Your objective: Within the records below is a range that opens at the line with "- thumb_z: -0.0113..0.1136" and closes at the line with "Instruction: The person". Return that range word for word, both ends included, and only that range.

Dataset entries START

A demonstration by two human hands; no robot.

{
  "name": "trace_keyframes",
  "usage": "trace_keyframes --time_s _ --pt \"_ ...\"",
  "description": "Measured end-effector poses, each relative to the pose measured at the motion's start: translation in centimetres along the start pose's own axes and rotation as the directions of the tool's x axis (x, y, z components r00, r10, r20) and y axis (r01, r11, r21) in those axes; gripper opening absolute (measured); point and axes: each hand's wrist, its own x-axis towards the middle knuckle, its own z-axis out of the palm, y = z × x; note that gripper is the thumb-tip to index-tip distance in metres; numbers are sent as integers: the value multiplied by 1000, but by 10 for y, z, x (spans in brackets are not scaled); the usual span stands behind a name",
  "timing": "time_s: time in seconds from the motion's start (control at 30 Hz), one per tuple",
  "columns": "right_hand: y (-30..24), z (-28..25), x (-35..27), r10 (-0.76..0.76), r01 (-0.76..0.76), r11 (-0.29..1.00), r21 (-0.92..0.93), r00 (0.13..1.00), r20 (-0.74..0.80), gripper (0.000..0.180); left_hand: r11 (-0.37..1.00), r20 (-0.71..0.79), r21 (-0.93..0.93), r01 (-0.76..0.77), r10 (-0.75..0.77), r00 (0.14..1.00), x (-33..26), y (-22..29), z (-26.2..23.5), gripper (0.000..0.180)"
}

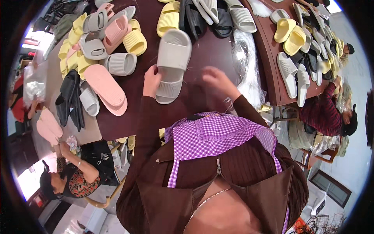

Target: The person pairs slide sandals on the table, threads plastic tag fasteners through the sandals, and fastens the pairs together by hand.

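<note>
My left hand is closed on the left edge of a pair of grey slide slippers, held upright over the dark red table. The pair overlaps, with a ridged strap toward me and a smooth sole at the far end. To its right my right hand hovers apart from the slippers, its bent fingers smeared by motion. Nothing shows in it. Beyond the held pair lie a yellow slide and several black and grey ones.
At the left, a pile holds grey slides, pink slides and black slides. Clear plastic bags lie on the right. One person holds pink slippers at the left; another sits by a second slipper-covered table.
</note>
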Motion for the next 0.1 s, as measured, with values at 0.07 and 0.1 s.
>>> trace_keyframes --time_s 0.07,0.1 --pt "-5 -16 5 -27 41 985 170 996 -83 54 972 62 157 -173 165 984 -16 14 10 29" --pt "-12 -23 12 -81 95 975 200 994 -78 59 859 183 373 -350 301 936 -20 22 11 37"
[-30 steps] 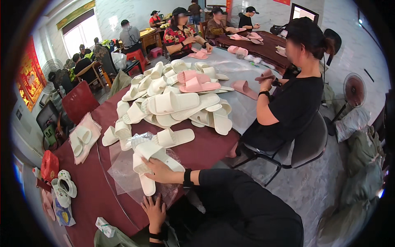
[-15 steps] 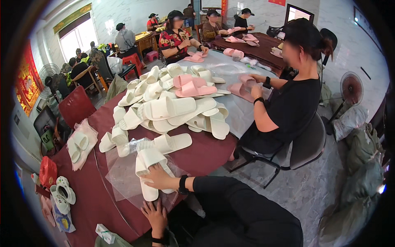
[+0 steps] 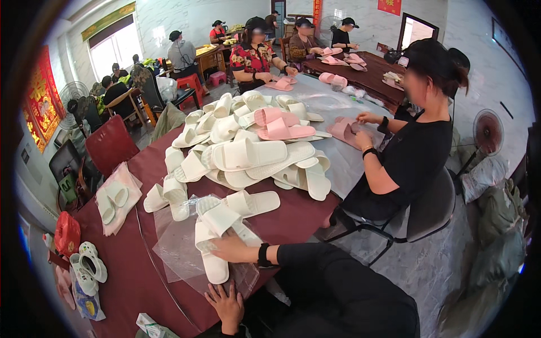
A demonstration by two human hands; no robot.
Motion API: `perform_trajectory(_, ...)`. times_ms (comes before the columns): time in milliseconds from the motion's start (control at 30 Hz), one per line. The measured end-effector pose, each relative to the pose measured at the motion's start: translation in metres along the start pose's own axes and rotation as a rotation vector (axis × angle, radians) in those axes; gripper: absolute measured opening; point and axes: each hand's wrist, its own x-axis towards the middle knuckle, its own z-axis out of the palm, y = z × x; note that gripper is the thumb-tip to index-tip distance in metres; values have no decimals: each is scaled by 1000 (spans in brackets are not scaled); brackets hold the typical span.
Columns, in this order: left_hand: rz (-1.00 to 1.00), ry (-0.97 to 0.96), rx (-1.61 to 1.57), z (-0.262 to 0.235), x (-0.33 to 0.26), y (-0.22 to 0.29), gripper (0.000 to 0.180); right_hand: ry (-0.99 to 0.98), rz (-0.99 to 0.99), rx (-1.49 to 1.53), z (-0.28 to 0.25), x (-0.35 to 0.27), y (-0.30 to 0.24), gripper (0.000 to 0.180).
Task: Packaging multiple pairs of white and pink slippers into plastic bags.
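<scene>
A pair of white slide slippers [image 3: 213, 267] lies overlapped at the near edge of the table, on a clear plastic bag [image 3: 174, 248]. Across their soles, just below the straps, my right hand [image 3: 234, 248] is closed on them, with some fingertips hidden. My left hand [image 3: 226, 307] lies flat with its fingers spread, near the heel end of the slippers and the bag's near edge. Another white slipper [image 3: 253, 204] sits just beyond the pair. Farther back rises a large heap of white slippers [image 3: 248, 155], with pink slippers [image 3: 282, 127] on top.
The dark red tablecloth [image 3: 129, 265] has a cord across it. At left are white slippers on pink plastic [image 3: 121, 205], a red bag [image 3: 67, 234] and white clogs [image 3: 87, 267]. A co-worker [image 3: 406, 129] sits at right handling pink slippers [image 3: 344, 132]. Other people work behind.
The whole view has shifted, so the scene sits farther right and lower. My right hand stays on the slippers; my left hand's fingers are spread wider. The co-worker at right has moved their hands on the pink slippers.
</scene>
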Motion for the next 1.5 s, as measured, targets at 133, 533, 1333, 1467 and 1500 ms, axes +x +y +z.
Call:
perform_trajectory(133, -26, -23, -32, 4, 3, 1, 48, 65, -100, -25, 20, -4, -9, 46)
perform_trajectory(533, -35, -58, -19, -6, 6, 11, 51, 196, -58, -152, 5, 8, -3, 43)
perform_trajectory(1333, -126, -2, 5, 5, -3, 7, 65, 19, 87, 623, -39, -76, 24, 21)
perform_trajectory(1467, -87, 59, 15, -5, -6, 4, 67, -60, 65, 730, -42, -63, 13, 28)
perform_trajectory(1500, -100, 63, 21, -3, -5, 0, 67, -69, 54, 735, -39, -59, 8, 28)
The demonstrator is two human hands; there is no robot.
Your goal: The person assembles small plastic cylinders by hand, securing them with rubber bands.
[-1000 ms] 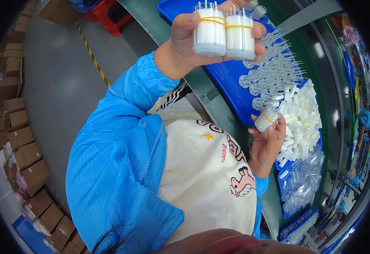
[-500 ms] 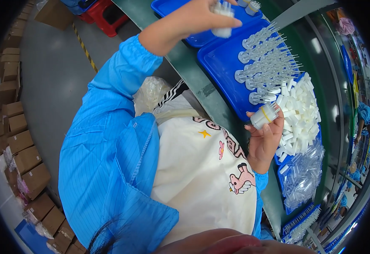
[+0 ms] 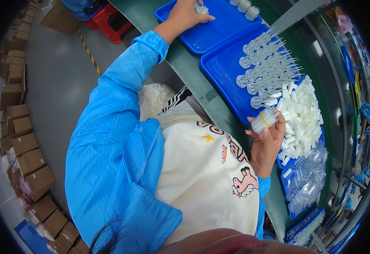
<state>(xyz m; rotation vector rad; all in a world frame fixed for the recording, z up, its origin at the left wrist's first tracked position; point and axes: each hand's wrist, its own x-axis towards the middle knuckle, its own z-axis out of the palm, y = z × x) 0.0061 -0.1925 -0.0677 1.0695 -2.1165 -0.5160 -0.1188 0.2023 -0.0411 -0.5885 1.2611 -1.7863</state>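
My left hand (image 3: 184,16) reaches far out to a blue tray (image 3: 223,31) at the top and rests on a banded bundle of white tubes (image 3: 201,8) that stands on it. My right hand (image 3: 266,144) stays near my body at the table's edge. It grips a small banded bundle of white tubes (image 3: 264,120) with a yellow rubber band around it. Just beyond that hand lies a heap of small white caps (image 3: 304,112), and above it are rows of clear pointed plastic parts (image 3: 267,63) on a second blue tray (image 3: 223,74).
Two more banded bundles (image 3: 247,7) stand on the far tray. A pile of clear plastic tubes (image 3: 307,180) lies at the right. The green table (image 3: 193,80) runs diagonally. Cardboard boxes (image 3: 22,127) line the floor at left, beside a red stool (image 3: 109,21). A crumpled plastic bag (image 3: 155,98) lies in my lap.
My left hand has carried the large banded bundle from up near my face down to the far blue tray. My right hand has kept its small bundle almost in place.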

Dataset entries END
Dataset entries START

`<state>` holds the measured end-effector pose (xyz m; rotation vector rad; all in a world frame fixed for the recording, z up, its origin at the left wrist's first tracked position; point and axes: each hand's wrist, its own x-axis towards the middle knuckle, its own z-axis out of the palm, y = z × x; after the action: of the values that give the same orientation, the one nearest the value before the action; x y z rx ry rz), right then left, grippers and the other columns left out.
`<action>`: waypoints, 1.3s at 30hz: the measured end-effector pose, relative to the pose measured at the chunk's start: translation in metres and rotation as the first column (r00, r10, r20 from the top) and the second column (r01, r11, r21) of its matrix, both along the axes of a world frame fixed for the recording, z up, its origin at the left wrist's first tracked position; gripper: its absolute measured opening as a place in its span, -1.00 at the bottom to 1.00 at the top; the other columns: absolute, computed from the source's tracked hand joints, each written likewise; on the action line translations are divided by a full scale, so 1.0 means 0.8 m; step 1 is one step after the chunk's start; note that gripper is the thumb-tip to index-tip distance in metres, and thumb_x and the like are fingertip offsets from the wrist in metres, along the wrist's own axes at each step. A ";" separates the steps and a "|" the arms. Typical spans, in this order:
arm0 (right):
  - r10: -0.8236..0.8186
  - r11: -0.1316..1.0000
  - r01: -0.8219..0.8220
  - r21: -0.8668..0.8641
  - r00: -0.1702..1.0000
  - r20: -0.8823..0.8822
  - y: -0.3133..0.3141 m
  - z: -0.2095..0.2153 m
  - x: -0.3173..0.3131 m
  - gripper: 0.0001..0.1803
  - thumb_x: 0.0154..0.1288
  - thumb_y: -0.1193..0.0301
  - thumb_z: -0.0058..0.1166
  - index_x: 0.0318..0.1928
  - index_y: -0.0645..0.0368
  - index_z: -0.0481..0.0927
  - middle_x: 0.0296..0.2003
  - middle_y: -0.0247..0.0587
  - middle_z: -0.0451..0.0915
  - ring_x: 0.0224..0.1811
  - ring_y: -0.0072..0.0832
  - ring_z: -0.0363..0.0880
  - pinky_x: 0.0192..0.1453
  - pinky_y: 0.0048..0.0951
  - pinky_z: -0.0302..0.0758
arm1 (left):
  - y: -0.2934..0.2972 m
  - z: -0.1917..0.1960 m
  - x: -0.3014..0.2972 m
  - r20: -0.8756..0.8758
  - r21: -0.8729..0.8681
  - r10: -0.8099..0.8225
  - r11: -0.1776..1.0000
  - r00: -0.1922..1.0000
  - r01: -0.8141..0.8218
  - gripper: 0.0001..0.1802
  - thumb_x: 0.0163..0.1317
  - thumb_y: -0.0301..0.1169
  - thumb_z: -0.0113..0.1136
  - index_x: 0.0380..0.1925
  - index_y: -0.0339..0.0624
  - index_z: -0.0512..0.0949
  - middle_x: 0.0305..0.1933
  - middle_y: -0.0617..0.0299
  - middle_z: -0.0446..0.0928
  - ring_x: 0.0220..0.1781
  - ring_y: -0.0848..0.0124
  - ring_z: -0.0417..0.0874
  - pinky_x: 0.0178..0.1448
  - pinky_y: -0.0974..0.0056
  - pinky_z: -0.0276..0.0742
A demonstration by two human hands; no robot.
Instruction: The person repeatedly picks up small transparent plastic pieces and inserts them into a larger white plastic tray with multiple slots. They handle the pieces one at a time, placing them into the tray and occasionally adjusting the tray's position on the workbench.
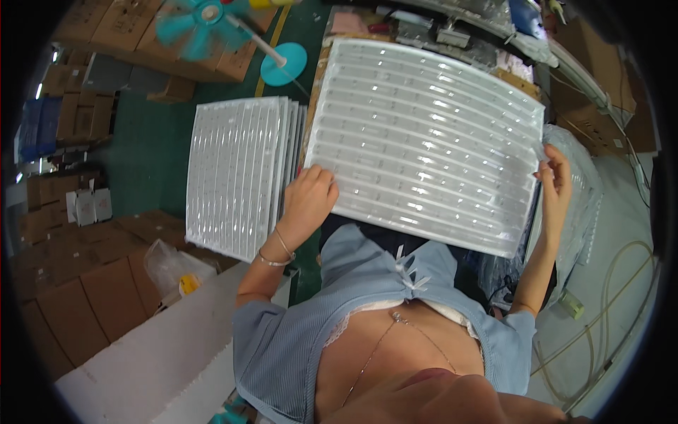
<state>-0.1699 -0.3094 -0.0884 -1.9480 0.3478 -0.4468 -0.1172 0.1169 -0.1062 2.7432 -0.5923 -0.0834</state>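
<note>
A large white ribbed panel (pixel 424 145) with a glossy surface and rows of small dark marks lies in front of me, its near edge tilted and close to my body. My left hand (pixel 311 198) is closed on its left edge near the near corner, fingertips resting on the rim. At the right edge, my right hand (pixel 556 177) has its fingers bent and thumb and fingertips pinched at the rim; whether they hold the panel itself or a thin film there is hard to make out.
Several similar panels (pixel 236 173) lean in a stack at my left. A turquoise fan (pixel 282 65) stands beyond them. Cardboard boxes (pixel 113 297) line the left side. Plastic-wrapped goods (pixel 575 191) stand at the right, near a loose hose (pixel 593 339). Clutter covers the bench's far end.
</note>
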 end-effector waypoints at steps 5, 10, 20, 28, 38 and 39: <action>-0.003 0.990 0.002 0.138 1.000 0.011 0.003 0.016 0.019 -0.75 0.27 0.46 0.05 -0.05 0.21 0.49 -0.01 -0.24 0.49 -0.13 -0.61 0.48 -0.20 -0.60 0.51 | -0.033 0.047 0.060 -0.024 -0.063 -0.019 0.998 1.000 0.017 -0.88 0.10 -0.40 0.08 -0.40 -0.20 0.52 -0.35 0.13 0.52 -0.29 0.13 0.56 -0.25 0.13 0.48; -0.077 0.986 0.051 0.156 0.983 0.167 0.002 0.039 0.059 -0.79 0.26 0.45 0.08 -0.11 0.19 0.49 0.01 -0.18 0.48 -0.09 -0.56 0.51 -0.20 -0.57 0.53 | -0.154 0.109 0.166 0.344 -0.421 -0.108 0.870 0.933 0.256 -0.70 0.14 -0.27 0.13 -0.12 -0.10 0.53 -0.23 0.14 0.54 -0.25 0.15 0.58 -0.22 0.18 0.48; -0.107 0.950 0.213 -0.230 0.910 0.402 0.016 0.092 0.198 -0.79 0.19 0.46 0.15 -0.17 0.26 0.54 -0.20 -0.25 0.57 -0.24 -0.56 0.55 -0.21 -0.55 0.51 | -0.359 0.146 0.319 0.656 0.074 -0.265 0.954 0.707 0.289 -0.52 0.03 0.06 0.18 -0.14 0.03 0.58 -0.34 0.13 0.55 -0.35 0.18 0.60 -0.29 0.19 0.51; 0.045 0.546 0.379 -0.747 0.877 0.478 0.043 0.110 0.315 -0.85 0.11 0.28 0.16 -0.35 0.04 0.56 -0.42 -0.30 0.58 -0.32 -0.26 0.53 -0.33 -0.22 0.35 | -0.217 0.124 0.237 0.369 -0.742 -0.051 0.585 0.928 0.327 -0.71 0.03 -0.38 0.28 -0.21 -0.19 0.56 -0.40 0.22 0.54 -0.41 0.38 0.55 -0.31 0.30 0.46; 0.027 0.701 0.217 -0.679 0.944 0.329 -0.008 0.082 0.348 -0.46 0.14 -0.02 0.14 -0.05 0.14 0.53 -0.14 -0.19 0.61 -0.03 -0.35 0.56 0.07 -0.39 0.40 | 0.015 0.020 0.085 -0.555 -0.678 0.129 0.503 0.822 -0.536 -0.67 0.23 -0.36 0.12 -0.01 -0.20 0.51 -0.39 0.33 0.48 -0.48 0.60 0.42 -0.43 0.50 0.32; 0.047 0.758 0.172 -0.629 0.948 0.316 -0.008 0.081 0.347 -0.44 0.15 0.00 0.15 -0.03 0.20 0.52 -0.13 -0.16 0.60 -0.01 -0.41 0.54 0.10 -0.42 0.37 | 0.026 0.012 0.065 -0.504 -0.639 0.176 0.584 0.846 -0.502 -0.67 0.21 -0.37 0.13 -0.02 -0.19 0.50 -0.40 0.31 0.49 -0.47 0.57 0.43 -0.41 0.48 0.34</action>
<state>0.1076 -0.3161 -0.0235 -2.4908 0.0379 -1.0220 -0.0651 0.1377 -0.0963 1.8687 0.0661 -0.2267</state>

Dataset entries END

Output for this exercise:
  - thumb_z: -0.0113..0.1136
  - index_x: 0.0380..0.1925
  - index_y: -0.0339..0.0624
  - index_z: -0.0512..0.0949
  - middle_x: 0.0305..0.1933
  - middle_y: -0.0617..0.0299
  - middle_z: -0.0446..0.0928
  - ring_x: 0.0220..0.1781
  - ring_y: -0.0848..0.0124
  - ring_z: -0.0417..0.0874
  - pinky_x: 0.0178..0.1448
  - pinky_y: -0.0974..0.0056
  - pinky_z: -0.0276..0.0742
A demonstration by two human hands; no robot.
Instruction: The person repeatedly picks up small transparent plastic pieces and inserts them into a larger white plastic tray with multiple slots. They handle the pieces one at a time, placing them into the tray and occasionally adjusting the tray's position on the workbench.

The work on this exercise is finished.